● Exercise details:
Wherever the string "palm" shows up in the data below, copy the whole line.

Stored items
━━━━━━━━
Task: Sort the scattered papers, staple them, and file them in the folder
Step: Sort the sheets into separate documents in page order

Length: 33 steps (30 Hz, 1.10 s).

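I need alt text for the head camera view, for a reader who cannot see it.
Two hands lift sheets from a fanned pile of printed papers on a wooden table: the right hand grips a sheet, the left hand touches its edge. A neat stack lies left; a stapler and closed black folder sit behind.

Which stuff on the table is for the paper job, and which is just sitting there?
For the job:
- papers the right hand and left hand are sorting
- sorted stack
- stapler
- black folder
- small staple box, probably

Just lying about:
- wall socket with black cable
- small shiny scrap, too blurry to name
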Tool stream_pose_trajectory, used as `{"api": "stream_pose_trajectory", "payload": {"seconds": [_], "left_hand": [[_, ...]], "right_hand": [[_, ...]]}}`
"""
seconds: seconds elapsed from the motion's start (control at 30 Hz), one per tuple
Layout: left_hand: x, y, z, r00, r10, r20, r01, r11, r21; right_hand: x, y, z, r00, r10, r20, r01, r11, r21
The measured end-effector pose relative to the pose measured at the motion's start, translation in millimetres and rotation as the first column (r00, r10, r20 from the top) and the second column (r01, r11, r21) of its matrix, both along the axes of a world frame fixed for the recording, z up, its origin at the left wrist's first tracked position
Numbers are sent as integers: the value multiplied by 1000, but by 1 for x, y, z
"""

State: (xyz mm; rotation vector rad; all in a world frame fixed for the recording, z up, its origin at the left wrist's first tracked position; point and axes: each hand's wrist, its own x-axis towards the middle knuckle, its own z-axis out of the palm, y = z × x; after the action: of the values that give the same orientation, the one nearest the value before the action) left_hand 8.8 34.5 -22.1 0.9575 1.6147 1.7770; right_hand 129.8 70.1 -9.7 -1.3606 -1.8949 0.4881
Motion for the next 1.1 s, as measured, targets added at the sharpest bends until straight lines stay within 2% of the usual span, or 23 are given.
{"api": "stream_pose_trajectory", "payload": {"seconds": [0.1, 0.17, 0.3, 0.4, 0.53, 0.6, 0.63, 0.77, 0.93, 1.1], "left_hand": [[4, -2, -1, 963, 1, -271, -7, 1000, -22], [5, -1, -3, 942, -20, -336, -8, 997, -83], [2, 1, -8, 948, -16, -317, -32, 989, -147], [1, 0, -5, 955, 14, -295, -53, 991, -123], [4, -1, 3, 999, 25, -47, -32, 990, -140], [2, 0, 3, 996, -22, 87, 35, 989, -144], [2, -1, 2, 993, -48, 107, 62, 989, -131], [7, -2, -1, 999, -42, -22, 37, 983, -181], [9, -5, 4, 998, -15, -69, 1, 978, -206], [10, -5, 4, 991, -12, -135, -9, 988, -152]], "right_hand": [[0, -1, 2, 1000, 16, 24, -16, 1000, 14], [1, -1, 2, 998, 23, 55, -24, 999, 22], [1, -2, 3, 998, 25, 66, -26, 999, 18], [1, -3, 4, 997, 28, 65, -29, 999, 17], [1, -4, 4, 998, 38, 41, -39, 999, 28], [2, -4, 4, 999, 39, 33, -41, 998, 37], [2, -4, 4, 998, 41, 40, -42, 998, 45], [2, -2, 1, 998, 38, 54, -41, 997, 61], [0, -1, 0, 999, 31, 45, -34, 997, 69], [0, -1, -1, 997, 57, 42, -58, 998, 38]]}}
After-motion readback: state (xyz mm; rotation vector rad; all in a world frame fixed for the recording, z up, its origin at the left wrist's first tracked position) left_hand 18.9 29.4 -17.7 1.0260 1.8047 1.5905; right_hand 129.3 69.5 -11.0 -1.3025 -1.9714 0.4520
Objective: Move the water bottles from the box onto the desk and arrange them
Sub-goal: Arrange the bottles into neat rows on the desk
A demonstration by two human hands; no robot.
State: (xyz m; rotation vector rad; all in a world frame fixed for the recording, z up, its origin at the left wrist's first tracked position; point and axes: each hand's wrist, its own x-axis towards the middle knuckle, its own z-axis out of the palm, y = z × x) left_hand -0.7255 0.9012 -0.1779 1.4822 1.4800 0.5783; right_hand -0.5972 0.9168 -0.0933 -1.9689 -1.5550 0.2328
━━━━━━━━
● Output for this exercise:
State: (xyz mm; rotation vector rad; all in a world frame fixed for the recording, z up, its origin at the left wrist's first tracked position; point and axes: each hand's wrist, its own x-axis towards the middle knuckle, its own z-axis out of the palm, y = z × x; after the action: of the values that give the same orientation, the one nearest the value before the action) left_hand 8.8 34.5 -22.1 0.9575 1.6147 1.7770; right_hand 129.8 70.1 -9.7 -1.3606 -1.8949 0.4881
State: (xyz m; rotation vector rad; all in a world frame fixed for the recording, z up, its origin at the left wrist's first tracked position; point and axes: each hand's wrist, its own x-axis towards the middle knuckle, its own z-axis out of the palm, y = z × x) left_hand -0.7255 0.9012 -0.1779 1.4822 1.4800 0.5783; right_hand -0.5972 0.9168 -0.0933 -1.9689 -1.5550 0.2328

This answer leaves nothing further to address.